INSTRUCTIONS FOR THE TASK: The records below must be written out exactly, with every picture left behind.

-- MATERIAL FOR THIS EXERCISE follows --

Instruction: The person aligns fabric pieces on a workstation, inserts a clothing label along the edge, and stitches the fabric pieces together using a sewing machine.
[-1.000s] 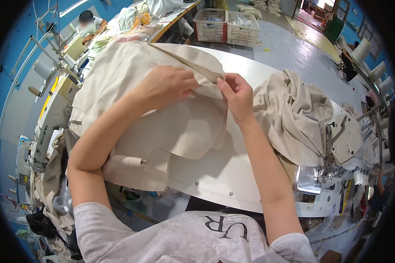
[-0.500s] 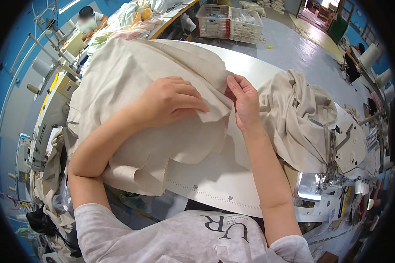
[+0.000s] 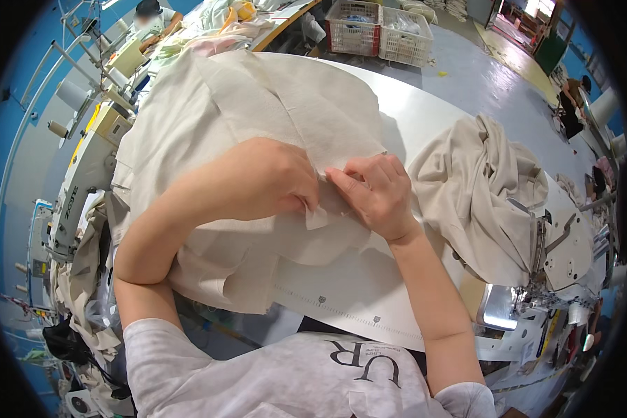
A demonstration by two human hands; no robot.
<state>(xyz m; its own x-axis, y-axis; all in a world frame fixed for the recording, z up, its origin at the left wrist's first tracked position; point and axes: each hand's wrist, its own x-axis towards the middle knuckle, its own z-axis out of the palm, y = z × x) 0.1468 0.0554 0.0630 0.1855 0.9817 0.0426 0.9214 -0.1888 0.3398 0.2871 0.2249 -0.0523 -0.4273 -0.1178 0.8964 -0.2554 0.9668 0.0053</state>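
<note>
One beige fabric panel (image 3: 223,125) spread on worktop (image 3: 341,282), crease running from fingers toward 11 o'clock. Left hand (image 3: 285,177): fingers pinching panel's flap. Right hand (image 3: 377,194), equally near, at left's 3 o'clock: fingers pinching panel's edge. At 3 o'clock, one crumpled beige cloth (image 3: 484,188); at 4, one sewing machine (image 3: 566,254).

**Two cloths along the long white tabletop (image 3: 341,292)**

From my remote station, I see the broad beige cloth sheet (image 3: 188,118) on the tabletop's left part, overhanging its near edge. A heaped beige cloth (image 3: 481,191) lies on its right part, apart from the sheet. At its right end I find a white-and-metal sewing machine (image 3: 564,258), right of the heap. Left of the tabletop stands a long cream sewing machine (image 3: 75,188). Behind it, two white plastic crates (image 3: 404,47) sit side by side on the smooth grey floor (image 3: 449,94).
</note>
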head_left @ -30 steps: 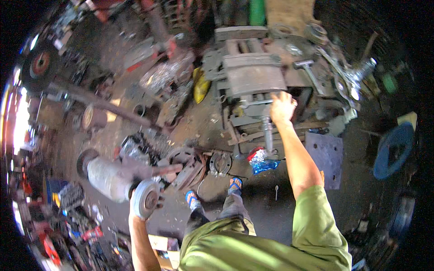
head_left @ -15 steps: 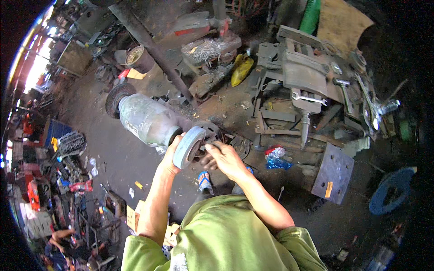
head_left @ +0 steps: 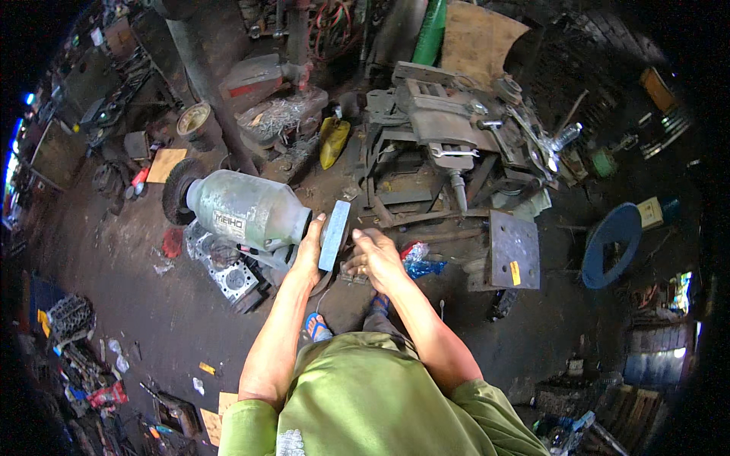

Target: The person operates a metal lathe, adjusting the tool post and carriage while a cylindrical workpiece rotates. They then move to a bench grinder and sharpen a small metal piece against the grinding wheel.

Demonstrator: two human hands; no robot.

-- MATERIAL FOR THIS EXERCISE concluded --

FINISHED TASK:
Instruction: The person aligns fabric pieces on a workstation, inserts a clothing label along the edge, and stitches the fabric pieces together using a sewing machine.
[-1.000s] 
[-0.500s] 
[+0.000s] 
A demonstration by two human hands; no robot.
<state>(xyz m; its own x-axis, y-axis; all in a world frame fixed for the recording, z up, its origin at the left wrist's first tracked position; point and axes: each hand's wrist, its own x-axis towards the middle knuckle, its own z-axis out of the palm, y = z × x) 0.1468 0.0554 0.0630 0.1855 0.9817 0.0426 0.9214 -0.1888 0.3398 0.2871 0.2249 -0.0523 -0.4273 -0.1178 0.8964 -0.2554 0.9668 0.0053</state>
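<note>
One beige fabric panel (image 3: 223,125) spread on worktop (image 3: 341,282), crease running from fingers toward 11 o'clock. Left hand (image 3: 285,177): fingers pinching panel's flap. Right hand (image 3: 377,194), equally near, at left's 3 o'clock: fingers pinching panel's edge. At 3 o'clock, one crumpled beige cloth (image 3: 484,188); at 4, one sewing machine (image 3: 566,254).

**Two cloths along the long white tabletop (image 3: 341,292)**

From my remote station, I see the broad beige cloth sheet (image 3: 188,118) on the tabletop's left part, overhanging its near edge. A heaped beige cloth (image 3: 481,191) lies on its right part, apart from the sheet. At its right end I find a white-and-metal sewing machine (image 3: 564,258), right of the heap. Left of the tabletop stands a long cream sewing machine (image 3: 75,188). Behind it, two white plastic crates (image 3: 404,47) sit side by side on the smooth grey floor (image 3: 449,94).
</note>
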head_left @ -30 steps: 
head_left @ -15 steps: 
head_left @ +0 steps: 

Target: The person operates a metal lathe, adjusting the tool post and carriage while a cylindrical workpiece rotates. They then move to a bench grinder and sharpen a small metal piece against the grinding wheel.

Demonstrator: two human hands; no robot.

What is written here forms the complete answer.